Top of MATERIAL FOR THIS TASK

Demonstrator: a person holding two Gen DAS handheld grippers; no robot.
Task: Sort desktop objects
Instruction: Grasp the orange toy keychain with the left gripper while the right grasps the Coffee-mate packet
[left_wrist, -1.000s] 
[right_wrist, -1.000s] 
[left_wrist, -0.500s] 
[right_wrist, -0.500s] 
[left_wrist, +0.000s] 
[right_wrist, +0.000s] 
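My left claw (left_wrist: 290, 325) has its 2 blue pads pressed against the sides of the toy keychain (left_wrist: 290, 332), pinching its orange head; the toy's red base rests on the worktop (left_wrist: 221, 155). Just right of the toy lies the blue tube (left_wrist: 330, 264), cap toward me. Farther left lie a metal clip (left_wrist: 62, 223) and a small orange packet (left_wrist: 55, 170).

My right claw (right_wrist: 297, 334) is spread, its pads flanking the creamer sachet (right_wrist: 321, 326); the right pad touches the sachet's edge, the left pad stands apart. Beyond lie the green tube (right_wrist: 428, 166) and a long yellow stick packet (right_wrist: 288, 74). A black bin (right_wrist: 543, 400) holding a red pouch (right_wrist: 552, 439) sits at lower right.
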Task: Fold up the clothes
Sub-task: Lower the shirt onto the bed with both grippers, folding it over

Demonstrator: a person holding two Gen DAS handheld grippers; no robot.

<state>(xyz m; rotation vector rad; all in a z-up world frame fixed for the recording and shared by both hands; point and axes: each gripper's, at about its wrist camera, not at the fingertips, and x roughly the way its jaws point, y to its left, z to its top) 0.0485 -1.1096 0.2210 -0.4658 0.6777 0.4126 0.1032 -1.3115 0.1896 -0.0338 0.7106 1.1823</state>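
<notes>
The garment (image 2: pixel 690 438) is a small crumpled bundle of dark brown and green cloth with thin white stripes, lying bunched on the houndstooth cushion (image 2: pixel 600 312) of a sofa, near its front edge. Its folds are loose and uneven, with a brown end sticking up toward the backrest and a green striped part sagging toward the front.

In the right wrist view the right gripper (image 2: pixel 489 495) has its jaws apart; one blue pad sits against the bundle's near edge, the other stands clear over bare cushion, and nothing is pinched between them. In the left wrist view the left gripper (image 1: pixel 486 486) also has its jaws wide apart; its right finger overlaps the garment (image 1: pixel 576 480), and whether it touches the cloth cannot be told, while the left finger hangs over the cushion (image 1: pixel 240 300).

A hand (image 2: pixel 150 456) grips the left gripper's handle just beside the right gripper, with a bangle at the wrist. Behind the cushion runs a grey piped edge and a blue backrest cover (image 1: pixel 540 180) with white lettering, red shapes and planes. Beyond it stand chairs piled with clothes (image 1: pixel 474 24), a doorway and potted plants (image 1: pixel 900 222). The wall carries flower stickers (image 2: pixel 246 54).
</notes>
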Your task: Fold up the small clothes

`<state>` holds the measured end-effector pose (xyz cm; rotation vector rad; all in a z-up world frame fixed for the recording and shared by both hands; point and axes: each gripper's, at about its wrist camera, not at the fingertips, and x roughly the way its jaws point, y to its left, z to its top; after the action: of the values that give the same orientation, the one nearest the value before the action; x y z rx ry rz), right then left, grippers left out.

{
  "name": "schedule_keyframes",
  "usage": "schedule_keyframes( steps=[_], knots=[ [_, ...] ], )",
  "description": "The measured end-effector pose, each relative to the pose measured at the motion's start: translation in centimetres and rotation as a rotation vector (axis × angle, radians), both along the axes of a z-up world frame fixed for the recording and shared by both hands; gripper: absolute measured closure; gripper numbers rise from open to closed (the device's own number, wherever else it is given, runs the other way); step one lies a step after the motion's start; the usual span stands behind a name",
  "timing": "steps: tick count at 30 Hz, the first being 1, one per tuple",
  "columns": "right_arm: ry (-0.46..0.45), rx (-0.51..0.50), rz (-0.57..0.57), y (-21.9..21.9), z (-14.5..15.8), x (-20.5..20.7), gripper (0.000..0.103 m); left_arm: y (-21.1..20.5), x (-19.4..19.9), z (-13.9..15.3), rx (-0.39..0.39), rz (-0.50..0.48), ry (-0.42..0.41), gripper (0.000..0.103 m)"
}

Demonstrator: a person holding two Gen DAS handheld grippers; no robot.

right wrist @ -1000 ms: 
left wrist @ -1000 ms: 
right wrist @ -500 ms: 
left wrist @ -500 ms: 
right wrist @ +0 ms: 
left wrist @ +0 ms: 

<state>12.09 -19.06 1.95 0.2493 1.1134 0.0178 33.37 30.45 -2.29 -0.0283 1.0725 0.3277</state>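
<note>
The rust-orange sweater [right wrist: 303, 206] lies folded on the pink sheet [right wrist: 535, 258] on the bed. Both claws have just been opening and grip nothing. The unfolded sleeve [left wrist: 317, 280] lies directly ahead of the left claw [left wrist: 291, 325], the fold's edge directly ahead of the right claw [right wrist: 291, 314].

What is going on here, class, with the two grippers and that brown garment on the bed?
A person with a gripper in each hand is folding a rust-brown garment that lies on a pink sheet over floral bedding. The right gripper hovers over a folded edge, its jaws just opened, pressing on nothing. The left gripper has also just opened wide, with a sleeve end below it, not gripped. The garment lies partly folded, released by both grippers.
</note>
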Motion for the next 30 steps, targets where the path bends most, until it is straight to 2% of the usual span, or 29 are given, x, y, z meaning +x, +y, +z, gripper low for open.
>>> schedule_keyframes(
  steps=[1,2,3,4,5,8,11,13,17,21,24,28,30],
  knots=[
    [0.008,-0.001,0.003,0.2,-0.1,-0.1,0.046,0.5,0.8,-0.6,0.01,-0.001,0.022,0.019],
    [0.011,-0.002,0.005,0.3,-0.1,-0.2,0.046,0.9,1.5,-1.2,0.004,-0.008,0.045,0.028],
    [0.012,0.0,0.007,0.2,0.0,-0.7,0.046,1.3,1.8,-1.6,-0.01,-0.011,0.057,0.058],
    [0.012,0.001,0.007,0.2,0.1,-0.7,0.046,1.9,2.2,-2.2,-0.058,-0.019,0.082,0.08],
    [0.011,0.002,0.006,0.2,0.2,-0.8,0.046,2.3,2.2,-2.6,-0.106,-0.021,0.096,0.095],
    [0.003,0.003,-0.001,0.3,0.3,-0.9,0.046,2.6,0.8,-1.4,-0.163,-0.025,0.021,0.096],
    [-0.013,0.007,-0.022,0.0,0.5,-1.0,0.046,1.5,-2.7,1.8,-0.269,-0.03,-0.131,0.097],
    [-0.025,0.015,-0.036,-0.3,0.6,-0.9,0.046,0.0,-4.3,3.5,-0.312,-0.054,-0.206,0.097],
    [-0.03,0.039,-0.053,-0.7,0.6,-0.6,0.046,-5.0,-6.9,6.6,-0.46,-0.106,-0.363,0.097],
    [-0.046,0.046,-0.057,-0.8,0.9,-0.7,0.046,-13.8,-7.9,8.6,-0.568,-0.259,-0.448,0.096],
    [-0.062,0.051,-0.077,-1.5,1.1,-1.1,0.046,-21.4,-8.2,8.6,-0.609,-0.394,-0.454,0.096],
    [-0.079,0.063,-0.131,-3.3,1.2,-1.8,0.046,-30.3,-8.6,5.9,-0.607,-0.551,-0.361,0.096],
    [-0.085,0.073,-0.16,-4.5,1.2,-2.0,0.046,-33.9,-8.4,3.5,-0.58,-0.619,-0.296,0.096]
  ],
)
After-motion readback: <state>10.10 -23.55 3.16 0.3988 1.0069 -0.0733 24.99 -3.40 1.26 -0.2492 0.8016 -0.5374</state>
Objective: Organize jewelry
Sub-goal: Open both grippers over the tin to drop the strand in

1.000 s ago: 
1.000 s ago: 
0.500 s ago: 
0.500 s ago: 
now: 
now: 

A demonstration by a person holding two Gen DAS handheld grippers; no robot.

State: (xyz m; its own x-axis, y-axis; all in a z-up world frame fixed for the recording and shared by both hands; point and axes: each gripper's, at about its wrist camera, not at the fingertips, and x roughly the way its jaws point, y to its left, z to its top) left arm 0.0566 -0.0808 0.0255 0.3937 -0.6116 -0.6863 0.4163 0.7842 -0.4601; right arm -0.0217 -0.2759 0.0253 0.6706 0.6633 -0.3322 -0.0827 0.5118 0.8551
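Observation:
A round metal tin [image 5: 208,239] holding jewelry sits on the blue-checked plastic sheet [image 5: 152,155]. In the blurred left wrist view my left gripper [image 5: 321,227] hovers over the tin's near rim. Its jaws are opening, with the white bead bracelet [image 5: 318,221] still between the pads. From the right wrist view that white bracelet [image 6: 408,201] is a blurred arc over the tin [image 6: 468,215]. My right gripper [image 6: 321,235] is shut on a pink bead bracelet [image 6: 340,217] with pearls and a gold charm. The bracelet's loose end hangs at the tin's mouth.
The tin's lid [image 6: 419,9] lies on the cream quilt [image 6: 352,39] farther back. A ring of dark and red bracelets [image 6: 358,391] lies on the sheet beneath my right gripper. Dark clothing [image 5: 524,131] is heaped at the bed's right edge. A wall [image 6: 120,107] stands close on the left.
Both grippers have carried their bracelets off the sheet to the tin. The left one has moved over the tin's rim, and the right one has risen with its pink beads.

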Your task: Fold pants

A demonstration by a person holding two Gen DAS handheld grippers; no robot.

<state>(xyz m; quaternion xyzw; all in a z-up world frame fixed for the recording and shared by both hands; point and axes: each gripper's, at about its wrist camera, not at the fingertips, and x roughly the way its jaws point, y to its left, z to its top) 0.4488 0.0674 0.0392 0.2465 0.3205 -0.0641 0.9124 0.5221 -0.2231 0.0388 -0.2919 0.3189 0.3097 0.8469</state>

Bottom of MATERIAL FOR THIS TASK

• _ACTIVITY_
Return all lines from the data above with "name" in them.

• _EXERCISE RESPONSE_
  "name": "schedule_keyframes",
  "description": "The measured end-effector pose, each relative to the pose measured at the motion's start: translation in centimetres and rotation as a rotation vector (axis × angle, radians), both along the axes of a z-up world frame fixed for the recording and shared by both hands; gripper: absolute measured closure; gripper numbers rise from open to closed (the device's own number, wherever else it is given, runs the other way); step one lies a step after the motion's start; the usual span stands behind a name",

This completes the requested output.